Durante gli eventi promozionali del film It Ends With Us , non è passato inosservato che Baldoni, che ha assunto il doppio ruolo di regista e attore protagonista, fosse notevolmente assente dalle apparizioni stampa insieme al cast. Dato il suo ruolo di spicco al fianco di Lively, questa assenza ha fatto storcere il naso. Mentre i fan condividevano le loro osservazioni, è diventato evidente che il cast aveva anche smesso di seguire Baldoni sui social media. Sono emersi resoconti che descrivevano in dettaglio la condotta di Baldoni sul set, spingendolo a ingaggiare un team di pubbliche relazioni per cambiare la narrazione che circondava la controversia emergente.

In una sorprendente svolta degli eventi, Blake Lively ha avviato un’azione legale contro Baldoni, accusandolo di cattiva condotta durante le riprese. La causa sostiene anche che Baldoni e i suoi rappresentanti delle pubbliche relazioni hanno orchestrato una campagna diffamatoria contro di lei, con Page Six specificamente menzionata come una delle pubblicazioni coinvolte. Pochi giorni dopo la causa, Page Six ha pubblicato un articolo incentrato sulla famiglia di Baldoni, accendendo ulteriormente le speculazioni sulla loro indipendenza editoriale.

Le recenti rivelazioni tramite messaggi di testo hanno fatto luce sulle intenzioni di Baldoni, Jennifer Abel e Melissa Nathan di “seppellire” Lively nel tentativo di proteggere la reputazione di Baldoni. I messaggi includevano Baldoni che faceva riferimento a un account di fan che aveva accusato Hailey Bieber di bullismo, indicando “Questo è ciò di cui avremmo bisogno”. La causa sostiene che la sorella di Nathan, Sara Nathan, che è caporedattrice del New York Post (la società madre di Page Six), è stata coinvolta nella diffusione di queste storie negative.

Il presunto approccio di Baldoni prevedeva di fare leva sulla sua fanbase contro Lively, una tattica che, se comprovata, evidenzia un comportamento manipolativo. Sia Baldoni che i suoi soci apparentemente hanno usato l’inganno per oscurare le sue azioni, una strategia che solleva serie preoccupazioni etiche.

Page Six e The Post: un caso di giornalismo non etico

La tempistica dell’articolo di propaganda di Page Six, a pochi giorni dal suo coinvolgimento in una campagna diffamatoria, la dice lunga sull’integrità editoriale dell’emittente. Mentre pubblicazioni come The New York Post e Page Six hanno una storia di reportage sensazionalistici, l’apparente disprezzo per il giornalismo etico in questo contesto è lampante.

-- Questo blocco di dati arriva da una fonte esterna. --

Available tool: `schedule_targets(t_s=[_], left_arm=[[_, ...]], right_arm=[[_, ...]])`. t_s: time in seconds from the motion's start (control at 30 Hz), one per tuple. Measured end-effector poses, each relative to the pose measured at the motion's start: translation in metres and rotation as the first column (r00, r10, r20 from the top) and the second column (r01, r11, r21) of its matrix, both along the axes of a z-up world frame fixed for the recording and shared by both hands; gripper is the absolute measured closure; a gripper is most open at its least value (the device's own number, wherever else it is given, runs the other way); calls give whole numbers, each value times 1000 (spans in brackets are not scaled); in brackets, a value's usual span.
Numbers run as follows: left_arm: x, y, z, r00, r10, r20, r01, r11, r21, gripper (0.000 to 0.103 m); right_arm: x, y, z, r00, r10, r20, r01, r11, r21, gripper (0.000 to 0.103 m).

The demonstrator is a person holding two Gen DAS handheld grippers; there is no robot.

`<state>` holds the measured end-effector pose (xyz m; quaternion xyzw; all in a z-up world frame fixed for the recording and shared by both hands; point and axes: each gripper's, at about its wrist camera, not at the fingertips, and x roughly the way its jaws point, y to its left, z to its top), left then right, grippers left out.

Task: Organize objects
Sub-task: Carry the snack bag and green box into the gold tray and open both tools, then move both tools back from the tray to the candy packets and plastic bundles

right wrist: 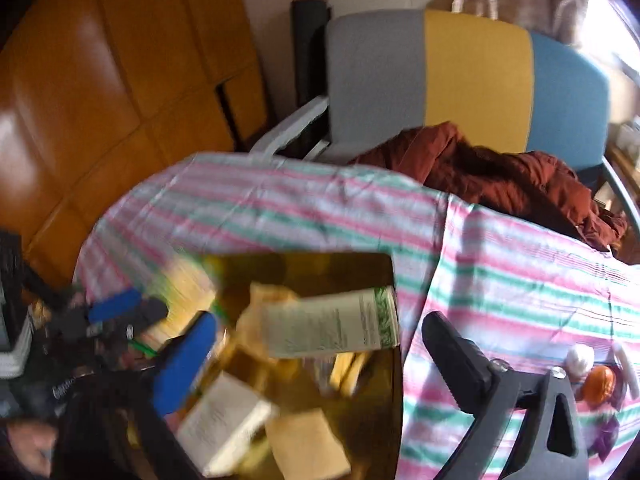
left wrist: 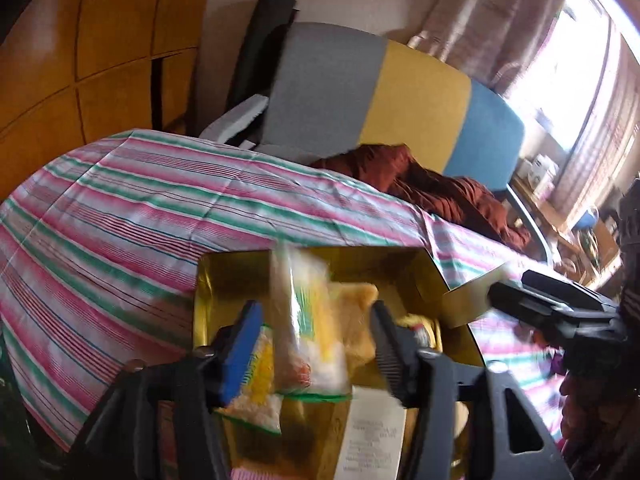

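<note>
An open gold box (left wrist: pixel 224 280) (right wrist: pixel 320 264) sits on the striped tablecloth and holds several packets and a white printed carton (right wrist: pixel 332 328). My left gripper (left wrist: pixel 316 308) (right wrist: pixel 136 308) hovers over the box's left side with its fingers spread. A blurred clear and yellow snack packet (left wrist: pixel 304 320) (right wrist: pixel 188 288) hangs between them, apart from both pads. My right gripper (right wrist: pixel 320 320) is wide open above the box with nothing in it. In the left wrist view the right gripper (left wrist: pixel 508 296) is at the box's raised gold flap (left wrist: pixel 468 296).
The striped tablecloth (left wrist: pixel 120 208) covers the table. Behind it stands a chair (right wrist: pixel 476 76) with a grey, yellow and blue back and a rust-red garment (right wrist: pixel 500 176) on it. A wooden cabinet (right wrist: pixel 100 80) is at left. An orange object (right wrist: pixel 598 384) and a white object (right wrist: pixel 580 358) lie at right.
</note>
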<state>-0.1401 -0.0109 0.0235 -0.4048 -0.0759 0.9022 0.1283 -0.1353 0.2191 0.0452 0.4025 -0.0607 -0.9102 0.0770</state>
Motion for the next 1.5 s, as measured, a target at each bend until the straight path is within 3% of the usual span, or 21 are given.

Perché queste istituzioni dovrebbero continuare ad avere accesso a celebrità di alto profilo se sono complici di narrazioni inventate? La loro presenza è ancora visibile sul red carpet, eppure la loro credibilità giornalistica è gravemente compromessa. Ciò solleva interrogativi sulle responsabilità dei media nel modo in cui riportano e chi sostengono.

Sebbene il coinvolgimento di Page Six in questo scandalo non sia del tutto scioccante, la mancanza di decoro nel loro tempestivo articolo su Baldoni sottolinea una realtà inquietante. Se le accuse sulla manipolazione del fandom sono davvero accurate, le azioni di Baldoni, Abel e Nathan rivelano una tendenza inquietante nell’influenza dei media e nella cultura delle celebrità.

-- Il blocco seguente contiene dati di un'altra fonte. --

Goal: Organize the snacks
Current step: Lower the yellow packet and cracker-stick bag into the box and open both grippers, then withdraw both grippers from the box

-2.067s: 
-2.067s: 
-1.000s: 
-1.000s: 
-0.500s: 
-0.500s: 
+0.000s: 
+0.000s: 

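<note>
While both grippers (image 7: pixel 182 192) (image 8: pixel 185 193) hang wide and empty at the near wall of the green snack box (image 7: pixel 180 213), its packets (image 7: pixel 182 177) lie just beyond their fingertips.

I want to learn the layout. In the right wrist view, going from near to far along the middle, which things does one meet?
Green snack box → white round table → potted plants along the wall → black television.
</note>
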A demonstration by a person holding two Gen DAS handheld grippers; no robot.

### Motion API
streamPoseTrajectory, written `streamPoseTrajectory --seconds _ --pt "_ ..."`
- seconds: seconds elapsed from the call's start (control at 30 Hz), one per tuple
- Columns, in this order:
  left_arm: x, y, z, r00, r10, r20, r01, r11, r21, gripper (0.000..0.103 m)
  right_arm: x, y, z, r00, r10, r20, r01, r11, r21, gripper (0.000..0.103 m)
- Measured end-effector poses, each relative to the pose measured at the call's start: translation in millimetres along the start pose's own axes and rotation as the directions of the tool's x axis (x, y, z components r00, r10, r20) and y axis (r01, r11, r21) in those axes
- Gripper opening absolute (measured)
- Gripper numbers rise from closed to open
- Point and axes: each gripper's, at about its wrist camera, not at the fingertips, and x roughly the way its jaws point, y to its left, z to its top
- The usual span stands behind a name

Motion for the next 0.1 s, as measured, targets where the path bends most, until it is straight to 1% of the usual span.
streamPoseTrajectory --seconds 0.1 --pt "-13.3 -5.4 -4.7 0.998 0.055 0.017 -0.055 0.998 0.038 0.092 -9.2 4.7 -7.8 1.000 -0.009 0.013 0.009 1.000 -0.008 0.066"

Alla luce di questi eventi in corso, diventa evidente che una maggiore trasparenza e responsabilità sono cruciali nel giornalismo di intrattenimento. La mancanza di vergogna mostrata da coloro che sono coinvolti, specialmente mentre celebravano il loro presunto successo nell’offuscare l’immagine di Lively, evidenzia un’urgente necessità di riforma nel modo in cui operano i media.